Durante il periodo 1837-1860, la politica commerciale non aveva una connotazione protezionistica. Le tasse sulle importazioni erano principalmente destinate a finanziare l’attività del governo federale. Nell’era successiva, che va dal 1861 al 1933, vi è stata una forte spinta verso misure protezionistiche, in particolare da parte dei Repubblicani del nord. Durante questo periodo, i dazi sono aumentati significativamente per proteggere l’industria interna dalla concorrenza straniera. Tuttavia, dopo il crollo del mercato del 1929 e il disastroso Smoot-Hawley Tariff Act, la narrativa è cambiata nuovamente. A partire dal 1933, il ritorno dei Democratici ha segnato un passaggio verso l’apertura al commercio internazionale e la cooperazione sui dazi, sulla base della reciprocità.

Le transizioni principali nella politica commerciale americana hanno, quindi, sempre rispecchiato eventi storici di grande impatto, come la Guerra Civile e la Grande Depressione. L’epoca Trump rappresenta un’inversione in questo modello consolidato, dove invece è prevalso un approccio unilaterale con la rimozione di esenzioni per paesi selecti.

Gli obiettivi di Trump e le loro contraddizioni

Donald Trump ha cercato di attuare un mix di tutte e tre le R, un’impresa che solleva interrogativi su come esse possano coesistere. Da una parte, il presidente ha enfatizzato il ruolo dei dazi nella generazione di entrate fiscali, proponendo l’idea che tali spese ricadono principalmente sui produttori stranieri. Nella pratica, però, la realtà è che queste spese vengono in gran parte trasferite ai consumatori americani attraverso l’aumento dei prezzi.

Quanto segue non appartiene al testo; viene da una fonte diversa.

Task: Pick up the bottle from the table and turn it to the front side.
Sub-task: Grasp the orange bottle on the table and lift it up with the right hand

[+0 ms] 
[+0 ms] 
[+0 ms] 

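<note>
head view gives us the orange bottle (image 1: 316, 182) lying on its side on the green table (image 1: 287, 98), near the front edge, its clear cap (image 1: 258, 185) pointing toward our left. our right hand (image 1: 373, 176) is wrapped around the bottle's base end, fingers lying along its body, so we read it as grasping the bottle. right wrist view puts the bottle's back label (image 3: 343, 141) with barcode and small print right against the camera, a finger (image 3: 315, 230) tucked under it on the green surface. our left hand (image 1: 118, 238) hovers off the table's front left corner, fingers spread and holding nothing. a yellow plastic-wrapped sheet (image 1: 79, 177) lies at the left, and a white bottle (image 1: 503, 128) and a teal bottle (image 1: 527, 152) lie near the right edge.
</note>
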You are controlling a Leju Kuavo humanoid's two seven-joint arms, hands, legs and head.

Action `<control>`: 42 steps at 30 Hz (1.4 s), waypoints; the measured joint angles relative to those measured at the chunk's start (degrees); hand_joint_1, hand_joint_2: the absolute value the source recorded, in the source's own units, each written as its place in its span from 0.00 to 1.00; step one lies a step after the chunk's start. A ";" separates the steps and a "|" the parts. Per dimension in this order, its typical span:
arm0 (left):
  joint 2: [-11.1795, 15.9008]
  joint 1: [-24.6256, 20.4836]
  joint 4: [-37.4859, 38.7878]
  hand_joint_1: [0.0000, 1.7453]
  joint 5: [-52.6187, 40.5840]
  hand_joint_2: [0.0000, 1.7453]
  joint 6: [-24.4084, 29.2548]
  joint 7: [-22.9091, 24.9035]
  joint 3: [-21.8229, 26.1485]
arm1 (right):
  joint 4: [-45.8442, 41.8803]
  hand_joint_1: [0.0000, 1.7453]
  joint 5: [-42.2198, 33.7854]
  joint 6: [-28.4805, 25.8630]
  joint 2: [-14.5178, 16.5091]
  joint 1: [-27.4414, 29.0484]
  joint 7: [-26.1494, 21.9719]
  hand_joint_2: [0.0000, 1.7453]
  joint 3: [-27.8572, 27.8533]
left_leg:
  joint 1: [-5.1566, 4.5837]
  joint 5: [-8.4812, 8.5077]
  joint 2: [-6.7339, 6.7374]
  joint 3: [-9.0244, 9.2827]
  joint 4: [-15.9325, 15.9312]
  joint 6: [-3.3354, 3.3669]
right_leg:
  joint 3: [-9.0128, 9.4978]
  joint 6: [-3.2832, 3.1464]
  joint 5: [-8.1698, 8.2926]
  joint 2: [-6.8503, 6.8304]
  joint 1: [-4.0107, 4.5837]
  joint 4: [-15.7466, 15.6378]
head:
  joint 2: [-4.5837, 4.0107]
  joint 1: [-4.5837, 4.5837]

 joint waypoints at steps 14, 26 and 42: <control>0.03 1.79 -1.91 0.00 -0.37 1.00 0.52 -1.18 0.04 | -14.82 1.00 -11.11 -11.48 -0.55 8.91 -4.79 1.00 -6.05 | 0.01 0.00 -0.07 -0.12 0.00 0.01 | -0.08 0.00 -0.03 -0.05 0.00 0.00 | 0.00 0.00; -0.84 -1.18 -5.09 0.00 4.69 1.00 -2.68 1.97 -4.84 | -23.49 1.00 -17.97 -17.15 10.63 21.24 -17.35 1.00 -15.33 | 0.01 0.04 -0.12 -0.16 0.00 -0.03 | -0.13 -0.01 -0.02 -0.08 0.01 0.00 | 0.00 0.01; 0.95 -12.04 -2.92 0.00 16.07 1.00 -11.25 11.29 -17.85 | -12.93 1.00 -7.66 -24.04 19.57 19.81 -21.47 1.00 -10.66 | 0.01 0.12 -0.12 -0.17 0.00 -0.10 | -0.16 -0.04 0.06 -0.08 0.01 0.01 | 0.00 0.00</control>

D’altra parte, Trump ha mirato a proteggere l’industria domestica, evidenziando come i dazi possano contribuire a riallargare l’occupazione nel settore manifatturiero. Tuttavia, studi di settore suggeriscono che i risultati di tale politica non siano stati favorevoli, con una diminuzione di posti di lavoro e una stagnazione delle salari.

Infine, Trump ha definito i suoi dazi come “reciprocal tariffs”, cercando di garantire che gli Stati Uniti ottenessero concessioni simili da altre nazioni. Questa strategia è sembrata risuonare con le politiche del presidente McKinley, che inizialmente sostenne il protezionismo ma in seguito optò per una riduzione dei dazi attraverso accordi commerciali.

L’impatto sul futuro della politica commerciale statunitense

Un elemento critico nell’analisi della politica commerciale di Trump è la difficoltà nell’accomunare i suoi obiettivi. Irwin ha chiarito che, se l’obiettivo è restringere le importazioni per tutelare l’industria interna, non è possibile utilizzare il sistema dei dazi come strumento negoziale per ricevere reciprocità dagli altri paesi. E rapportando i dazi al gettito fiscale, si finisce per ridurre la protezione delle aziende domestiche, dato che le entrate derivano dall’importazione di beni.

Il contesto economico attuale e le scelte politiche di Biden, successore di Trump, evidenziano ulteriormente questa incoerenza. La sfida per l’attuale amministrazione sarà quindi quella di trovare un equilibrio tra protezione, entrate e venerabilità nei confronti degli altri attori globali. La direzione della politica commerciale statunitense continua a sollevare interrogativi rilevanti, domandando quali strategie possa perseguire l’amministrazione nel tentativo di armonizzarle, mentre il futuro del commercio internazionale rimane incerto.